I want to try this one more time and hope for some insights. I relate to the functions on multiple levels of their understanding and wonder which type it might suggest based on it.
- I enjoy solving complex theoretical ideas and finding their basics. I enjoy elaborating on different possible meanings of the context while releasing the core of their issue. I enjoy discussing multiple theories and their possible meanings and applications. I am good at verbalizing my understanding and putting into a logical order of abstract ideological system. I like unusual and original ideas, that are exciting. I enjoy paradoxes a seeking for hidden meanings or motivations. I like to share and explain my understanding of objects and therofor enjoy such discussions. However I do not see the positive side of the objects, but rather see what is missing and what could be done differently while I analyse the problem I seek for the errors and mistakes of the objective environment and try to seek alternative ways of possible solution.
- I like to be self expressive and appear as a charismatic person who handles social communication well, when it is necessary however I do not look for the interaction necessary and rather wait to see how the situation itself develops and let it leads tsn own way of curse of inter-personal relationships. I am well aware of other people's interests, usually completely intuitively and am able to develop a good conversation based on my understanding of a person's inner interests. It helps me mention friendly relationships while putting an effort on debating subjects that are in a person's favour and the subjects I think might be interesting for the person.
- I am usually not aware of my surroundings, therefore not good at maintaining external organization, or leadership and don't seek for such position. Individuals who are overly domineering usually makes me feel inferior and anxious. I see material benefits as superficial and short-term, therefore I prefer to seek more abstract values.
- I like to learn and grasp knowledge, mainly because it helps me to feel more self-confident and rises my self-esteem. I value knowledge-abe people who might stand in a role of teachers, I value people who are logical. Therefore I value academic knowledge and academic fields. However I sometimes fail to seek my own sources of knowledge and more or less count on my ability of eloquence to help me get through intellectually challenging materials and also usually rather count on my own ability to put things together, rather than on official sources, because I am aware, that my critical thinking is quite well developed. I usually do not count on official rules and systems and rather try to develop my own approach. I see objective rules as rigid and limiting.
- I am well aware of my inner world and tend to spend a lot of time in daydream unaware of my surroundings. I enjoy to analyze the meaning of my surroundings, ideas and thoughts. I can see how the past influences the future and why and how one thing leads to another quite well and have a solid sense of time and space. I have a great awareness of my inner visions, ideals and ideas for change. I am very idealistic and believe in my own personal visions. However I am usually too spontaneous to act strategically. Most of the time I am quite impulsive and act based on a spur of my current mood, rather than based on any strategic plans. When i feel like doing or like not doing something, can't help myself but am a slave to such a mood and any visions and plans can stop to exist.

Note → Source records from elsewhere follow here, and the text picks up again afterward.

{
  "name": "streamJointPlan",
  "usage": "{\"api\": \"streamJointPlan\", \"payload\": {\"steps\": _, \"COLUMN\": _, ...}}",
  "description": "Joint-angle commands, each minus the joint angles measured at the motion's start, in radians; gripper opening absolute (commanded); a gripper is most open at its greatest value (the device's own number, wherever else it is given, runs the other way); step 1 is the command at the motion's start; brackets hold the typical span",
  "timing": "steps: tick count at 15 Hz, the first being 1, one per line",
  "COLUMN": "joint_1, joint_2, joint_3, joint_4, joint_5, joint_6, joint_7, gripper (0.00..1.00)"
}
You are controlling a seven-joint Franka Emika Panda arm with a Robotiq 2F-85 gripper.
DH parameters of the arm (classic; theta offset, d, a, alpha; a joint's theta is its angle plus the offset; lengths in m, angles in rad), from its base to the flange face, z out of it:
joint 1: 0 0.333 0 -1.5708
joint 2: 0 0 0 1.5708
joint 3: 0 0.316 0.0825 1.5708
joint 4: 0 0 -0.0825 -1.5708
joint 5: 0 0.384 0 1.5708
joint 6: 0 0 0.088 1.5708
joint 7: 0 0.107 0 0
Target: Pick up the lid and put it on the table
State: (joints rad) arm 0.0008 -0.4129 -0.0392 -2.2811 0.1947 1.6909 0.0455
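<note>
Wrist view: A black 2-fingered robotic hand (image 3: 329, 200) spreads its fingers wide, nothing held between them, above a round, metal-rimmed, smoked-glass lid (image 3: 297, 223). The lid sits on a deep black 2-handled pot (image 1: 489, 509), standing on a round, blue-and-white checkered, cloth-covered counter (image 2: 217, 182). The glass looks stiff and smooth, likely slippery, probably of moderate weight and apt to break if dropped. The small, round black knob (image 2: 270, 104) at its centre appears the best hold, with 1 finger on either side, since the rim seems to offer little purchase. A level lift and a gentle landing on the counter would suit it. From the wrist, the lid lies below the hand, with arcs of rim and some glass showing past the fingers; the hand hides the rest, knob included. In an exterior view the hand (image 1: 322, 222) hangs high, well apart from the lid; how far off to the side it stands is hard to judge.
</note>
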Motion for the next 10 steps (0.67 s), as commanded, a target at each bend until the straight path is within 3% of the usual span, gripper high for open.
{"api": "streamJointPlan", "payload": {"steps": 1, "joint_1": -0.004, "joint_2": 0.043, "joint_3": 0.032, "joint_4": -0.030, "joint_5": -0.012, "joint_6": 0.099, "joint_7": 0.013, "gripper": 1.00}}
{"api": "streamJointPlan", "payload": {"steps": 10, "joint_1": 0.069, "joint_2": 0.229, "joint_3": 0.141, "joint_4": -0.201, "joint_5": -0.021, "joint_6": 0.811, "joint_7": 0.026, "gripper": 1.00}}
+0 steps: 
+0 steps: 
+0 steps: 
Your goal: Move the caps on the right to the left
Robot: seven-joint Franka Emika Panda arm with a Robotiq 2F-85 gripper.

- I am highly aware of the aesthetics and how they affect me. I tend to seek pleasurable sensations and apply my sense of style in my fashion and my surroundings. I like calm and pleasurable sensations, enjoy good food, drink and a certain rituals that come hand in hand with them.However even though I like to decorate my clothes, I usually tend to miss details and fail on them. Also in decorating my room I usually forget about the mess all around.
- I can quite well see how one thing influences the other and how and why they fit or do not fit together in a sense of order. I am able to be logical in my speech and create well understood definitions of objects. In order to be able to learn, I need to understand the problem and analyze it. I usually have a little problem understanding processes and how they influence each other, however this ability developed only in my young adulthood, before that I had used to have many issues with understanding logical order, which now later in life seems clear and simple to me.
- I have very strong sense of personal like and dislike. I am able to sense how someone or something is good or bad for me and I usually treat people and things based on this feeling of like and dislike. I can strongly sense if I have something in common with a person and how can I personally connect to someone. I work on feelings of "this I like" and "this I dislike" which influence most of my decisions. However when dealing with other people, I try to justify my subjective feelings with rationality and logic to suppress and hide the irrationality of my motives.
I am not moral and I do not care about morality. I do not care about general good, or bad. Quite the opposite I am highly attracted to everything which is seen as morally challenging and doubtful and tend to favour it, because I see objective morality as rigid and laughable. Probably because of this I am highly against any religion. I tend to enjoy things, that attack the morality of society and see what is bad and overly statistic about it. I favour highly libertarian idealogies and probably am humanitarian, though it's hard to say, because my pesonal likes and dislikes kind of limit me in my own personal bubble of hating a lot of poeple, that might not be so bad... I am kind of a misantroph and kind of a nihilist and really pretty egocentrical and selfish and don't feel bad about it, because I personally like all of those attributes. And by no means I am an empath, simply because I do not really believe that people deserve it... 'cause I feel like they do not.